Deciding who you will name as your health care agent is an important decision, and you should consider only those who your trust and who are mature and responsible. New York law requires that your health care agent be at least 18 years old. The person cannot be your doctor unless your doctor is also your relative. The person cannot be an employee of the facility where you are admitted unless they are also a relative or unless you appointed them before you were admitted. N.Y. PBH. Law § 2981. Other than that, you have great flexibility in your selection. People usually chose their spouse, significant other, adult child, sibling, or a close friend. The person you select should be trustworthy and should know you well. The person should be someone who you know will respect your decisions even if that person does not agree with your decisions. You should discuss it with the person who you plan to name as your agent before you execute the health care proxy to make sure the person you select is comfortable being your agent and to make sure he or she understands your preferences. It is also a good idea to name a second person as your successor agent in case the person who is your first choice is unable to serve as your agent.

Another important consideration is where your agent lives. If you become seriously ill, your agent may need to make immediate decisions for you and may have to continue to make decisions over an extended period of time. This may require him or her to have the ability to make frequent visits to the health care facility. For this reason despite being otherwise the best choice, a person who lives thousands of miles away may not be appropriate to fill the role.

For a health care proxy to be valid you must sign it in the presence of 2 witnesses who also must sign it. Your agent and your successor agent are disqualified from serving as a witness. N.Y. PBH. Law § 2981

Durable Power of Attorney for Finances

A durable power of attorney is similar to a health care proxy in that with it you give another person the authority to act for you while you are incapacitated. Instead of making health care decisions the person you name in the power of attorney, referred to as your agent or attorney-in-fact, will have authority to make financial decisions for you.

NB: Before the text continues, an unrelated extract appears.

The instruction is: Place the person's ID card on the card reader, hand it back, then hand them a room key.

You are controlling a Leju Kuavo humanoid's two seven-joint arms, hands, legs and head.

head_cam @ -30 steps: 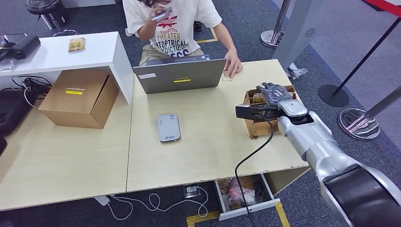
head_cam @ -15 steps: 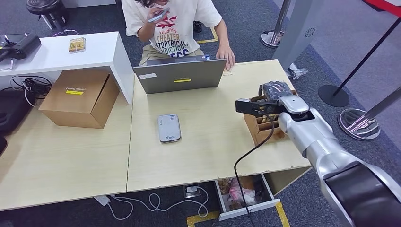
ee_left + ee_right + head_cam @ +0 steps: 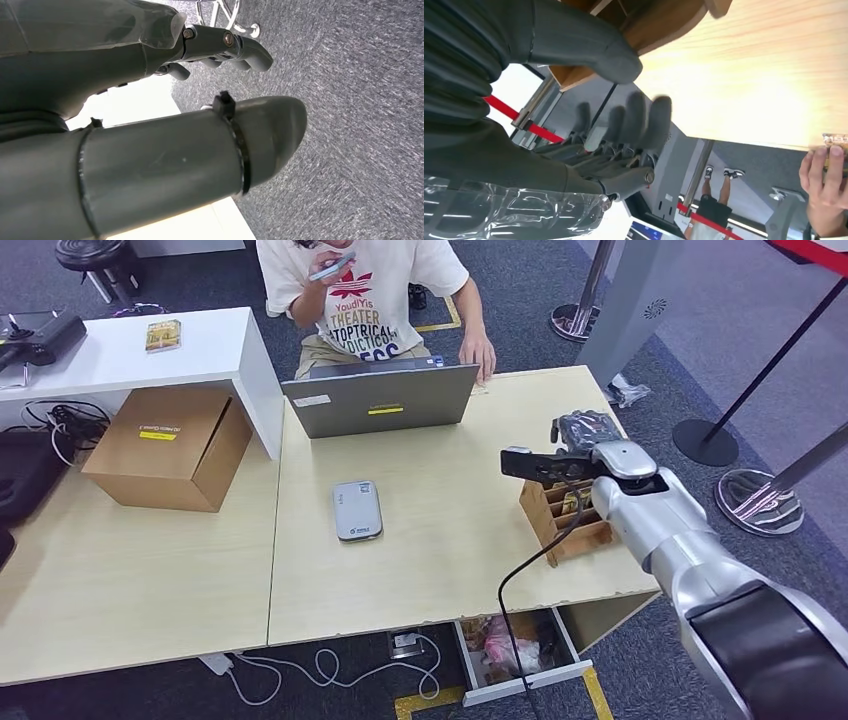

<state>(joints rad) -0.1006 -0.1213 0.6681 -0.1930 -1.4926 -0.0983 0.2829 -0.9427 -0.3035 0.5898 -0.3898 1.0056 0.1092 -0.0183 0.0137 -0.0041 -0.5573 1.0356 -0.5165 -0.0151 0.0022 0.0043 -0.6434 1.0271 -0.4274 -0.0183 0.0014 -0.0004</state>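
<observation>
Right hand (image 3: 583,432) hovers over the wooden holder (image 3: 565,520), fingers apart and holding nothing, presumably reaching for a room key (none discernible), while the ID card (image 3: 835,139) sits at the table edge under the person's hand (image 3: 478,350).

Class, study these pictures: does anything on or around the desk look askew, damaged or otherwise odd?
Yes. The wooden card holder near the desk's right edge sits skewed to the desk edges and seems tipped, with the right hand above it. Below the desk, a drawer stands open with its contents showing.
</observation>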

It is up to you to decide what authority to give your attorney-in-fact. For financial decisions, you can be very specific as to what authority you chose to give your attorney-in-fact. For example, with a power of attorney for financial matters, you can grant someone the authority to buy or sell real estate, manage your property, manage your brokerage account, pursue claims, manage your bank account, run your small business, buy insurance for you, manage your retirement benefits or military benefits, provide financial support to your spouse and children, or pay your taxes.

Conservatorship

A conservatorship is a legal arrangement where someone is appointed to manage the affairs of another person due to physical or mental limitations. In New York a conservatorship is called a guardianship. If a court determines based on a functional assessment that you are unable to take care of your finances or independently perform activities of everyday living, the court may place you in a conservatorship and appointment someone to take care of your affairs for you.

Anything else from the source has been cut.